-- Required action --
Your response must consist of the listing below, repeated exactly.
---------- Recorded data
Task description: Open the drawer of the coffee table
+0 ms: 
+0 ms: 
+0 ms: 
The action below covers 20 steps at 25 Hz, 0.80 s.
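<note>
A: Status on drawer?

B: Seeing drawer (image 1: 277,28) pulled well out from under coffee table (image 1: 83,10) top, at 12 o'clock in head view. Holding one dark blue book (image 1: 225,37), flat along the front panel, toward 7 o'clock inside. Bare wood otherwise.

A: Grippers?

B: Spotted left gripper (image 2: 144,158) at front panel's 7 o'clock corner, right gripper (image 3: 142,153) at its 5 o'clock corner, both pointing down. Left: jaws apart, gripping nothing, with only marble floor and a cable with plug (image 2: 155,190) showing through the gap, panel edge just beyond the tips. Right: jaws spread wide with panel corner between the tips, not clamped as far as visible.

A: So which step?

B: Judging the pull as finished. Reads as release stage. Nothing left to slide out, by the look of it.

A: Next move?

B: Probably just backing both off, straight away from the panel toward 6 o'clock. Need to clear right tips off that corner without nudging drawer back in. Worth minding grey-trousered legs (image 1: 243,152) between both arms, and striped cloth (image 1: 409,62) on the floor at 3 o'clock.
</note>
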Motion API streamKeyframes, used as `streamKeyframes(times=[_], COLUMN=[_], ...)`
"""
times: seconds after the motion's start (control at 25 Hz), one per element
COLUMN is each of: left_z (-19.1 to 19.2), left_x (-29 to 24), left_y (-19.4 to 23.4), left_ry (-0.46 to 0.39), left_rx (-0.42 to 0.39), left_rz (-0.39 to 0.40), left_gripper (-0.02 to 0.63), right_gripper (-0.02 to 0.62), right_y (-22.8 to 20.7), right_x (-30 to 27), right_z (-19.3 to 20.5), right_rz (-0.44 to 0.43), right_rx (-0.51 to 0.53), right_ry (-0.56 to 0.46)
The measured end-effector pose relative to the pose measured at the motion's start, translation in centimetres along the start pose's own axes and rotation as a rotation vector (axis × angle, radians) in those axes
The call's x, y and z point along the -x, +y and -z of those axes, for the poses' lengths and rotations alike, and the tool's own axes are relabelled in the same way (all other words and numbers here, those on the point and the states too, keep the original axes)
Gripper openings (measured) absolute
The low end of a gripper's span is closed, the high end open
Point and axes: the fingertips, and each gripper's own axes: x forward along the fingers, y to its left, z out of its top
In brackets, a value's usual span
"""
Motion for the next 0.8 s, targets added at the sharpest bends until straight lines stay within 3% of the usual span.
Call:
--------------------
-- Task result --
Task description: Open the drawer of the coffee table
+0 ms: 
+0 ms: 
+0 ms: 
The action below covers 20 steps at 25 Hz, 0.80 s.
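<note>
A: Status on drawer?

B: Seeing drawer (image 1: 277,28) pulled well out from under coffee table (image 1: 83,10) top, at 12 o'clock in head view. Holding one dark blue book (image 1: 225,37), flat along the front panel, toward 7 o'clock inside. Bare wood otherwise.

A: Grippers?

B: Spotted left gripper (image 2: 144,158) at front panel's 7 o'clock corner, right gripper (image 3: 142,153) at its 5 o'clock corner, both pointing down. Left: jaws apart, gripping nothing, with only marble floor and a cable with plug (image 2: 155,190) showing through the gap, panel edge just beyond the tips. Right: jaws spread wide with panel corner between the tips, not clamped as far as visible.

A: So which step?

B: Judging the pull as finished. Reads as release stage. Nothing left to slide out, by the look of it.

A: Next move?

B: Probably just backing both off, straight away from the panel toward 6 o'clock. Need to clear right tips off that corner without nudging drawer back in. Worth minding grey-trousered legs (image 1: 243,152) between both arms, and striped cloth (image 1: 409,62) on the floor at 3 o'clock.
</note>
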Motion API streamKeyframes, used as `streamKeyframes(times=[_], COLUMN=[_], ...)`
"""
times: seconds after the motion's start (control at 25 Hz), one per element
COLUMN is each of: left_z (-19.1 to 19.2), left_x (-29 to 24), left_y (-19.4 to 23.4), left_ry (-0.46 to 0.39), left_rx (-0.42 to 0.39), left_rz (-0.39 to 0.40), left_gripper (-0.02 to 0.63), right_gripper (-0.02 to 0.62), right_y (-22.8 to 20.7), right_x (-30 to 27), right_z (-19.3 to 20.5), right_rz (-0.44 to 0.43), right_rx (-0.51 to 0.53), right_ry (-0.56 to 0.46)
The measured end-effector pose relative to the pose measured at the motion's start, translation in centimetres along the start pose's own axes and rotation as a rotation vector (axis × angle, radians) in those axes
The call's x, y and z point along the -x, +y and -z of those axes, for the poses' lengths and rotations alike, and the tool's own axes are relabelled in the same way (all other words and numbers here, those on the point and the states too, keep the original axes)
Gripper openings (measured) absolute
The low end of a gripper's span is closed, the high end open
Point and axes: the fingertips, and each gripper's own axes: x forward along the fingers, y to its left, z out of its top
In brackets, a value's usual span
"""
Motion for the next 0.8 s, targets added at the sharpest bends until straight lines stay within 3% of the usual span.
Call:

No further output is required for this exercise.